Is The Water Hard or Soft?

San Diego water is considered very hard, with over 180 PPM of minerals in a water sample. This puts it in the highest grade for water hardness.

San Diego Water Sources

San Diego gets most of its water from the San Diego County Water Authority. The San Diego County Water Authority receives water from the Colorado River and the State Water Project. The water provided through those sources is raw water.

A lake

Both water sources are subject to drought, geology, and land activities. San Diego monitors both sources and adjusts its ratio from each accordingly. By doing this, the city can ensure that drinking water will be safe once treated at the San Diego Water Treatment plant.

The city also gets less than 10% of its water from treated sources.
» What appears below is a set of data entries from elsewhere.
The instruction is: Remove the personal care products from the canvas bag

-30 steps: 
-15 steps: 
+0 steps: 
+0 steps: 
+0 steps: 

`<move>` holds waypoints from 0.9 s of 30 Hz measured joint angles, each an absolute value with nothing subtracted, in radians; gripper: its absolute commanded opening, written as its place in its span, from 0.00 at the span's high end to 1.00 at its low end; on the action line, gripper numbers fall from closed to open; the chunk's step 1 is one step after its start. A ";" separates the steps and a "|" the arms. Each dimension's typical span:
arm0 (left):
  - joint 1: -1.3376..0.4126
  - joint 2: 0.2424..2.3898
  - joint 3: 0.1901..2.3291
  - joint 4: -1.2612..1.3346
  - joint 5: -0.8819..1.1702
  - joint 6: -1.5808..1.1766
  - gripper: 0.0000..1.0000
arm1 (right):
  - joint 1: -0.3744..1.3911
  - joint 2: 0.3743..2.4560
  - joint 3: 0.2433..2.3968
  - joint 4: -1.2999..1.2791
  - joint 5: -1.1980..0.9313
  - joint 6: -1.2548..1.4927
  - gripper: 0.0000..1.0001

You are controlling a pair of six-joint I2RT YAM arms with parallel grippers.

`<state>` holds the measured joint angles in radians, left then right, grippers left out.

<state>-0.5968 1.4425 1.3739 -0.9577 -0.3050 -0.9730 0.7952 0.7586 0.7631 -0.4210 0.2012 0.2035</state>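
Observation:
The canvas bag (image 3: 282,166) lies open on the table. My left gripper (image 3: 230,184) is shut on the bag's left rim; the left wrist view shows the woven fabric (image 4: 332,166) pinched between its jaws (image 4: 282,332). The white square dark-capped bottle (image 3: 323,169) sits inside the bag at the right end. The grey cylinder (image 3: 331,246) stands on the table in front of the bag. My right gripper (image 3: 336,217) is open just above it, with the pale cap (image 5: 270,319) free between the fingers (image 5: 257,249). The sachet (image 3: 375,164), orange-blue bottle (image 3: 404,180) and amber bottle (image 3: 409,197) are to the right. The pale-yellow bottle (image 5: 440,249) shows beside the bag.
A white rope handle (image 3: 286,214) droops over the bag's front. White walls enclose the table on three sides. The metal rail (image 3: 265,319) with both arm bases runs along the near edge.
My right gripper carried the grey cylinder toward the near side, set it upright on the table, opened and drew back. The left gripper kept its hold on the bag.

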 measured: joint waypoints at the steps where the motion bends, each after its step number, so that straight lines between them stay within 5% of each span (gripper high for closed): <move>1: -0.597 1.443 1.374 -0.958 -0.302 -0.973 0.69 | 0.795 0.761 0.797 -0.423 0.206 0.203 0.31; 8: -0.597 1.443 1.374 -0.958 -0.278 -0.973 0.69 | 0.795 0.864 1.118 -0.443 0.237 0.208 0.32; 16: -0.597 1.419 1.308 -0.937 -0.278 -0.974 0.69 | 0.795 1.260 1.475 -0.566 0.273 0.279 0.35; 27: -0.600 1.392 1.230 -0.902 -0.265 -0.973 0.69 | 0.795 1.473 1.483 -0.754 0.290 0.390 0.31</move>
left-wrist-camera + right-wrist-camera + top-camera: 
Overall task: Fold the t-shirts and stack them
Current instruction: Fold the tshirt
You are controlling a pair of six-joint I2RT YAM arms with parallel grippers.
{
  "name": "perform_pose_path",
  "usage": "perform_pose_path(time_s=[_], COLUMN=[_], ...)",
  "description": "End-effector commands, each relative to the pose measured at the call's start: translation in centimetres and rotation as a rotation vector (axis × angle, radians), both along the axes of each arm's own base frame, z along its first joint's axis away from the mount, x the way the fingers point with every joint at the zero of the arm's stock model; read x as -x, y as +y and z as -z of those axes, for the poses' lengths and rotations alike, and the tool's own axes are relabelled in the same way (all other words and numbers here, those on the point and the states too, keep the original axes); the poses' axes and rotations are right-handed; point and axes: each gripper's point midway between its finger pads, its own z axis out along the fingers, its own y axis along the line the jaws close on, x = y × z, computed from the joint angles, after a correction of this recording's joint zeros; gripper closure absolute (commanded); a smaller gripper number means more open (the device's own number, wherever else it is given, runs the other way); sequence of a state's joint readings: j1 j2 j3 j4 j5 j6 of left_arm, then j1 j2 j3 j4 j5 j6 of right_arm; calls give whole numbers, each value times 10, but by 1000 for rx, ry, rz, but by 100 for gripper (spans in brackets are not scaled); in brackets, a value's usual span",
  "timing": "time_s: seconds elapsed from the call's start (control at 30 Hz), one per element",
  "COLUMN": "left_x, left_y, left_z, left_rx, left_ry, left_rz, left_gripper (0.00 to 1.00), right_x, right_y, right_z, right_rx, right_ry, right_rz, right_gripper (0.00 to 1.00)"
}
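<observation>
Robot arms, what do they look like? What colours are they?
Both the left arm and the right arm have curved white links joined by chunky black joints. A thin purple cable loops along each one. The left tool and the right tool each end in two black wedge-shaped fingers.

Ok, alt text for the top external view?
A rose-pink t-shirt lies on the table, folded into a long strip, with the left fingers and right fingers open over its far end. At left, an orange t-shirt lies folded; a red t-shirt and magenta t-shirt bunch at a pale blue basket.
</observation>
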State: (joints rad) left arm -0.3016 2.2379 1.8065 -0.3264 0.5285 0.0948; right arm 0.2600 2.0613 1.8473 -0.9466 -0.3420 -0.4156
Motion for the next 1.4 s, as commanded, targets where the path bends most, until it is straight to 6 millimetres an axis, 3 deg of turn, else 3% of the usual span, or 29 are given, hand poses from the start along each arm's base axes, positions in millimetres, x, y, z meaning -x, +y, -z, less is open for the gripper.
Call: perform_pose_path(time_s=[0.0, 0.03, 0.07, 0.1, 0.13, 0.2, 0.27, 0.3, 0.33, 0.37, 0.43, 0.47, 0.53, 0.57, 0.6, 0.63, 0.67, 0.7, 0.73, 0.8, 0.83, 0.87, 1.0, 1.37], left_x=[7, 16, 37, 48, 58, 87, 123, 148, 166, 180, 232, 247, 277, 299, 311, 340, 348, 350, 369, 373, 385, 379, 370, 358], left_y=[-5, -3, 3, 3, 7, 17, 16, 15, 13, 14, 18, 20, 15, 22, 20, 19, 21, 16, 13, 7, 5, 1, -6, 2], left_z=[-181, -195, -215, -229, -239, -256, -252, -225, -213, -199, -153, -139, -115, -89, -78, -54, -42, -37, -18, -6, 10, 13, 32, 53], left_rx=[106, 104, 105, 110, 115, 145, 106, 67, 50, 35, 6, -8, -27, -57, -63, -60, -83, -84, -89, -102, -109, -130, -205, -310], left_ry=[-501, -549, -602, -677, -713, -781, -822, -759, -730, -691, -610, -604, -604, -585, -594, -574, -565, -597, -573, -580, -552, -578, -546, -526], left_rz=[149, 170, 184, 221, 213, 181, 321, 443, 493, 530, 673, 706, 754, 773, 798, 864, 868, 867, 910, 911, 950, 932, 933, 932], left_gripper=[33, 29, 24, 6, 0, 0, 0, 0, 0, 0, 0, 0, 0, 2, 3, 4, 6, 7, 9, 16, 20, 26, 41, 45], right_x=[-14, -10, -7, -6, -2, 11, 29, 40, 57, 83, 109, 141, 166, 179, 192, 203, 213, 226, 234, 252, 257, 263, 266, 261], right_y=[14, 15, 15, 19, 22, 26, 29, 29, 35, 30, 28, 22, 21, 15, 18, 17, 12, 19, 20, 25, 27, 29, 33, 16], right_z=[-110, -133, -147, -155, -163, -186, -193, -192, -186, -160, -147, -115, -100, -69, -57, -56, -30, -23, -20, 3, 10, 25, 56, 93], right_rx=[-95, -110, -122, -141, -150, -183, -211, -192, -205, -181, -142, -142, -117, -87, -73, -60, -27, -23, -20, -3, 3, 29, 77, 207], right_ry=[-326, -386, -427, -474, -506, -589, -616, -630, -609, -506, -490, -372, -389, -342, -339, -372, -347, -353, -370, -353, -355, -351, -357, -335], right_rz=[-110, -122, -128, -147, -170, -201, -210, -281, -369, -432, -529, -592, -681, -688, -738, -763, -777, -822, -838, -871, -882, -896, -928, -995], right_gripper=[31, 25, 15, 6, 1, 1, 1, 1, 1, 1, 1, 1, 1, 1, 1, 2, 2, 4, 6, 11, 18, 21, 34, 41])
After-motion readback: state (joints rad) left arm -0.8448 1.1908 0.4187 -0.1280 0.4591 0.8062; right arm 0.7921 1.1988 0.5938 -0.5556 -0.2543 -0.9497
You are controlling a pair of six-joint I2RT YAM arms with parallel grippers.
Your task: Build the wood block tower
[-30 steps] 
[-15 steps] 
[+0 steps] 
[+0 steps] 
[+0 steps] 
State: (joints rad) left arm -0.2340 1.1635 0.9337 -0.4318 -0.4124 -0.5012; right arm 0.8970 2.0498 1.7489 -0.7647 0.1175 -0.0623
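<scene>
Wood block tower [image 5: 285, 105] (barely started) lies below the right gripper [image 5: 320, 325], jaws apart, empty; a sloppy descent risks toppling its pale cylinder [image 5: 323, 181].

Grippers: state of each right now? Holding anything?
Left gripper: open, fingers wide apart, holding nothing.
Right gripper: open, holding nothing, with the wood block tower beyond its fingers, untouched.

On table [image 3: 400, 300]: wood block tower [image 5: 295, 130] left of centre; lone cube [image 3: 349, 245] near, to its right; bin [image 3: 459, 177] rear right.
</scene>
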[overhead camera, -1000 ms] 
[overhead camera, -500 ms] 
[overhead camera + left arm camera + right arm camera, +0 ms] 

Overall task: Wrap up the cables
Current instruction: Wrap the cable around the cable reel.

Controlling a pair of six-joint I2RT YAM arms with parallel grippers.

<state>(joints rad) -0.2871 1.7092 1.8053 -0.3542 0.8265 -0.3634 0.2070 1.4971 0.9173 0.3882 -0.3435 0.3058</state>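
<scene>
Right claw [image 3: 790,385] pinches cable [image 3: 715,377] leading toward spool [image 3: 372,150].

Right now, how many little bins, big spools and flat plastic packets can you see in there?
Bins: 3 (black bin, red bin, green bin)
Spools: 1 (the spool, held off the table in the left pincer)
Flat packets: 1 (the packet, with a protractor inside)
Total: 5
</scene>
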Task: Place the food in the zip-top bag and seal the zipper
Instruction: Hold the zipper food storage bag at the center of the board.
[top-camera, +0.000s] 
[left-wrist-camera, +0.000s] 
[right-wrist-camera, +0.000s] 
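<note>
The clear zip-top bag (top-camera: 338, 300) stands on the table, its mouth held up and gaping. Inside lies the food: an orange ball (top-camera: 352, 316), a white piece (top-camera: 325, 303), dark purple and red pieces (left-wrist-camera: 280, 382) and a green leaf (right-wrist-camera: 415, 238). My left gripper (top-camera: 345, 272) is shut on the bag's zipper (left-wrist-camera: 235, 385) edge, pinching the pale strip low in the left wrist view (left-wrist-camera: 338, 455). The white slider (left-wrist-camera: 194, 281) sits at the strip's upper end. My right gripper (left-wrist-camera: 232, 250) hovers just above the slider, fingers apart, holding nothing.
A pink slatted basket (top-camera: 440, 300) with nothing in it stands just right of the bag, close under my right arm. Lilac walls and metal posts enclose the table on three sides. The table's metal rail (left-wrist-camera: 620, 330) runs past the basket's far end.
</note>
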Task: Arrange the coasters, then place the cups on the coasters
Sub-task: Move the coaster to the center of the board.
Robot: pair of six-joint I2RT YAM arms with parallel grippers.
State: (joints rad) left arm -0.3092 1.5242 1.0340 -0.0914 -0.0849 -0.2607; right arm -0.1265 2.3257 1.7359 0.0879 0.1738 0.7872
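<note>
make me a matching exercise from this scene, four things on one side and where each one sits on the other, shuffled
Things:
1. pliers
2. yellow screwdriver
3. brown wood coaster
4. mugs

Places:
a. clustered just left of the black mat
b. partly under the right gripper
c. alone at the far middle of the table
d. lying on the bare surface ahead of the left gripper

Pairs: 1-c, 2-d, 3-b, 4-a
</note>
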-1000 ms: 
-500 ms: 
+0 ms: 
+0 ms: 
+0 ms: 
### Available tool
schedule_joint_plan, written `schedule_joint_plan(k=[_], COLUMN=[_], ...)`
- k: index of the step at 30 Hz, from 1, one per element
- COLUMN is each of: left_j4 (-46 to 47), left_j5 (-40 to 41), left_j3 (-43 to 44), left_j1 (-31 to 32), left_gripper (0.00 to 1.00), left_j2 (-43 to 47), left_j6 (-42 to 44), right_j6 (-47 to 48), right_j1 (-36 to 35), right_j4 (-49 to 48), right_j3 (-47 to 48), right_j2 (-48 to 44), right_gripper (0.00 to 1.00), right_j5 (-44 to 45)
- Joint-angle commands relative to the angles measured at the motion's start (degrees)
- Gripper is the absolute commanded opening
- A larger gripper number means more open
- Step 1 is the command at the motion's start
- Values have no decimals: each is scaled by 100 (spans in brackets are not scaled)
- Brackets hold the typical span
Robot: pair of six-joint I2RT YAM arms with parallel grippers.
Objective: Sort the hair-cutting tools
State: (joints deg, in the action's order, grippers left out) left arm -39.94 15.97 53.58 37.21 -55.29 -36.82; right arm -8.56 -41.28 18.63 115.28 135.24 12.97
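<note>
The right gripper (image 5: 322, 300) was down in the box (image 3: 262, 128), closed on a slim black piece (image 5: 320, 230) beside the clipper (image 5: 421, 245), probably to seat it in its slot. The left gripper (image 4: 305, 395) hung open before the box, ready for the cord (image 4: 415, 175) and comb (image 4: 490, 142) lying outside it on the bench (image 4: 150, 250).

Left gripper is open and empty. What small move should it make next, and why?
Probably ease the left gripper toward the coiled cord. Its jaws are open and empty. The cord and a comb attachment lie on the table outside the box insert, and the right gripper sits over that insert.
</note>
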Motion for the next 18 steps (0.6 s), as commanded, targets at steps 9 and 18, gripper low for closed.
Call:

The treatment plants include the Skinner Water Treatment Plant, Twin Oaks Valley Water Treatment Plant, and the Carlsbad Desalination Plant.

How Tap Water is Treated in San Diego

The city’s Public Utilities Department takes a tiered approach to treat the water that enters the San Diego water treatment plant with the following steps:

Watershed Protection

San Diego closely monitors any sources of water or water storage points. The monitoring includes strictly enforcing swimming, boating, and dumping regulations.


Chemical components get mixed into the water entering the water treatment plant. Many particles are negatively charged, causing them to repel each other. Coagulation changes the particles from negative to neutral.


Coagulated water gets mixed and makes neutral particles in the water collide. These particles clump upon impact, creating a “floc.”


Once mixed, the water flows through sedimentation basins. Because the floc is heavier than the water, it drops into the basins, taking particles of contaminants with it. The clean water gets skimmed off the top of the sedimentation basins.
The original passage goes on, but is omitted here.